### [What the exercise asks]
Give again, exactly as they appear, only the lines from the one containing "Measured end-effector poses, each" through the last line of the material below.
+ + +
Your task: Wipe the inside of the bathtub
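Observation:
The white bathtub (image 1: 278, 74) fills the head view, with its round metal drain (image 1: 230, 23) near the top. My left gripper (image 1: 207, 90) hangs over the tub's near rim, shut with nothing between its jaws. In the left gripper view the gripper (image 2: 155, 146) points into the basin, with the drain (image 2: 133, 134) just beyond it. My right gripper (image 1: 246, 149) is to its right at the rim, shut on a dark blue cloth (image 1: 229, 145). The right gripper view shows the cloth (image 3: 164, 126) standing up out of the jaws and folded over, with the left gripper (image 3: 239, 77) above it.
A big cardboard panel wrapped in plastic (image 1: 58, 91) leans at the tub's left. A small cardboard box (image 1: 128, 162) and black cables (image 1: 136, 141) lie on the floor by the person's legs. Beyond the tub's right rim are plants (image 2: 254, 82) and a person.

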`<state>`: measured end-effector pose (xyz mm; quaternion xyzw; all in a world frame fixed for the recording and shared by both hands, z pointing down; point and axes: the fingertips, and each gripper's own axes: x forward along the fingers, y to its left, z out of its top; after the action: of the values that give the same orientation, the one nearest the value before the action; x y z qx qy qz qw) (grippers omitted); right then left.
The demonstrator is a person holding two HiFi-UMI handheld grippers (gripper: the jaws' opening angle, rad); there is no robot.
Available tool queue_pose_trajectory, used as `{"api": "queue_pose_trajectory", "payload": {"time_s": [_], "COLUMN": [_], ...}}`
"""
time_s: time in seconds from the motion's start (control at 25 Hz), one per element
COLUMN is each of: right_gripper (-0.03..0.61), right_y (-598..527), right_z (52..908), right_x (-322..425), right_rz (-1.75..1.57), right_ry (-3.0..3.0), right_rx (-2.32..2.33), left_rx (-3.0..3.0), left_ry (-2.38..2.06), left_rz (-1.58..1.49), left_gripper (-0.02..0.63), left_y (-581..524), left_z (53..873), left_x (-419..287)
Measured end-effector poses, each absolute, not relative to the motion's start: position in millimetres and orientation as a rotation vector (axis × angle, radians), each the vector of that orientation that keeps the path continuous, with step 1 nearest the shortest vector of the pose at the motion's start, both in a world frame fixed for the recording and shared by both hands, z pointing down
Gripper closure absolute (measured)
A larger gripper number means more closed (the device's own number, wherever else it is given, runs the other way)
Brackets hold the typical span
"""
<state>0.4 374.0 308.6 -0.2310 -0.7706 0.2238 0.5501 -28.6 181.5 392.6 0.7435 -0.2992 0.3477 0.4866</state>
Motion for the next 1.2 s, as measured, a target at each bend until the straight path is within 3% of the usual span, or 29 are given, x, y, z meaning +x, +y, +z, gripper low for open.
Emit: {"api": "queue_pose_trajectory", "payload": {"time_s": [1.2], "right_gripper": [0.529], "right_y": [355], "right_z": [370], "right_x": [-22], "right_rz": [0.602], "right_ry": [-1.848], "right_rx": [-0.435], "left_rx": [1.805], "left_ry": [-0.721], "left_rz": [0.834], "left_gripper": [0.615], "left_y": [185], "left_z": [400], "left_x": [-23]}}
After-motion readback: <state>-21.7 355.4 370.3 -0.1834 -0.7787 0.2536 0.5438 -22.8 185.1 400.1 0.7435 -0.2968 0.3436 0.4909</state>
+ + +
### [Output]
Measured end-effector poses, each absolute, not relative to the motion's start: position in millimetres and orientation as a rotation vector (axis × angle, radians), each the vector of that orientation that keeps the path continuous, with step 1 nearest the shortest vector of the pose at the motion's start, both in a world frame fixed for the recording and shared by both hands, z pointing down
Gripper closure absolute (measured)
A larger gripper number means more closed (the device's own number, wherever else it is given, runs the other way)
Brackets hold the typical span
"""
<state>0.4 374.0 308.6 -0.2310 -0.7706 0.2238 0.5501 -28.6 181.5 392.6 0.7435 -0.2992 0.3477 0.4866</state>
Motion for the next 1.2 s, as measured, a target at each bend until the straight path is within 3% of the usual span, or 29 are given, x, y, z meaning +x, +y, +z, gripper low for open.
Emit: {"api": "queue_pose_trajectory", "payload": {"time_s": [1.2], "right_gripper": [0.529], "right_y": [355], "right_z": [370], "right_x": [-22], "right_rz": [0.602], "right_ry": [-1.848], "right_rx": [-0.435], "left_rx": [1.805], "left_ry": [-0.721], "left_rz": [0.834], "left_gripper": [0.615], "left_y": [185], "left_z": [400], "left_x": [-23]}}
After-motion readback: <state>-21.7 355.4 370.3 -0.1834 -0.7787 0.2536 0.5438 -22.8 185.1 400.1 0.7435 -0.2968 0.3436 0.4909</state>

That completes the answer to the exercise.